The second force to which Nisbet referred was "the moralization of foreign policy" that began perhaps with Woodrow Wilson but continued up to today. Indeed, the so-called 'neo-conservatives' unite both forces in their rhetoric, they are huge cheerleaders for American military might and perhaps the most extreme moralizers of our foreign policy ever. It is these so-called 'neo-conservatives' who trumpet America's remarkable 'exceptionalism' and virtues and advocate using military might to bring 'democracy', 'freedom' and 'free market capitalism' to the rest of the benighted world. The majority of these individuals are also aggressively pro-Israeli and frequently pro-Zionist, and they support the far-right within Israel as well as in the U.S.

Here Nisbet merits the label 'conservative' because he breaks with pseudo-conservatives like William F. Buckley in noting the swelling of central government by the military and in maintaining some skepticism about "America the Virtuous." You cannot stand for small central government AND huge military budgets and an evangelical foreign policy, as people like Buckley and Reagan tried to do.

Friday, November 10, 2006

What Does the Robert Gates Appointment Mean?

In today's Washington Post James Mann's "Understanding Gates" questions how much of a change Gates will be over Rumsfeld. Mann's caution that we cannot be certain precisely which position Gates will take on Iraq is well taken. Nonetheless, I strongly disagree with Mann on one point: "Rumsfeld was never a neoconservative; he was an obstreperous contrarian, committed not to putting forward any particular philosophy but to aggressively challenging whatever ideas his bureaucratic opponents and critics put forward."
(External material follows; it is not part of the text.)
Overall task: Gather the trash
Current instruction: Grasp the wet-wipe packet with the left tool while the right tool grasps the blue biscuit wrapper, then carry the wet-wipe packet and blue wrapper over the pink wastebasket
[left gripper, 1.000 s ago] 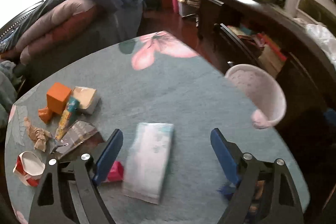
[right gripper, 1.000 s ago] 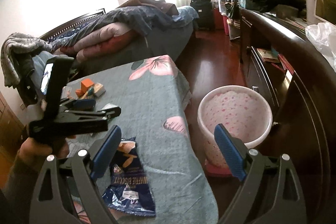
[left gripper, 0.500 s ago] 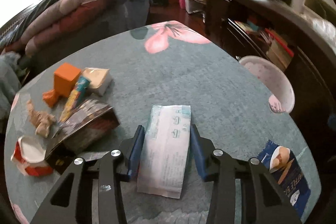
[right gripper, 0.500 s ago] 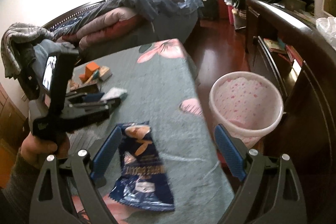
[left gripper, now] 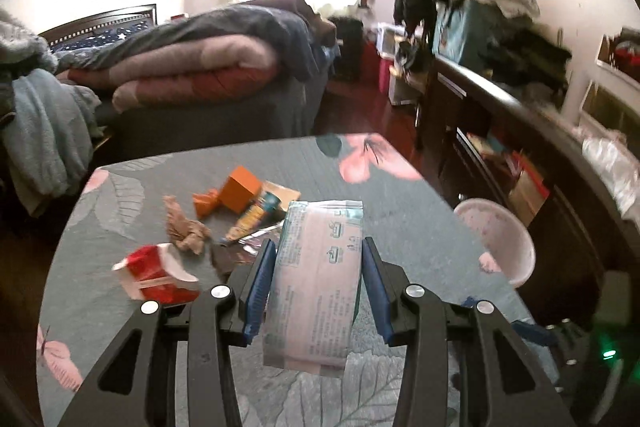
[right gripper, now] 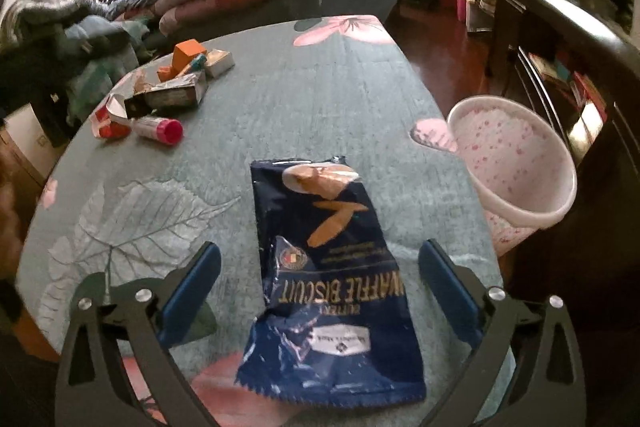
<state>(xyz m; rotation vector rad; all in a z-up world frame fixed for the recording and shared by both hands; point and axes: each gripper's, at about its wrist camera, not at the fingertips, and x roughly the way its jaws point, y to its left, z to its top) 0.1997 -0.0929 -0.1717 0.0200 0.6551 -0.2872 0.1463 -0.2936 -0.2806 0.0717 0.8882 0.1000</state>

Rumsfeld, as I think a reading of Mann's Rise of the Vulcans shows, was not simply a "contrarian". He was, except for very early in his career, a consistent advocate of 1) suspicion toward and confrontation with the Soviet Union, 2) over-estimates of Soviet military power ("Team B"), and 3) virtually unlimited increases in defense spending to "protect" us from the Soviets; finally, 4) he was the man who strongly advocated and had virtually sole responsibility for executing the Iraq War. Rumsfeld may not have been a "neo-conservative" in precisely the same sense that Paul Wolfowitz, Richard Perle, and Douglas Feith are, but who hired all three of them for top jobs in his Defense Department? I'm willing to grant that Rumsfeld is not as consistently considered a "card carrying" neo-con but there is precious little light between his positions and those of the usual neo-con suspects; and referring to him as simply a "contrarian" is one of Mann's characteristically overly charitable accounts of the "Vulcans".

Mann's points about Gates' history are definitely worth taking into consideration and only watching Gates' performance and who he allies with will tell us where he stands today on Iraq. Reading the Wikipedia article on Gates suggests additional reasons to worry about how much of a pseudo-conservative he may turn out to be.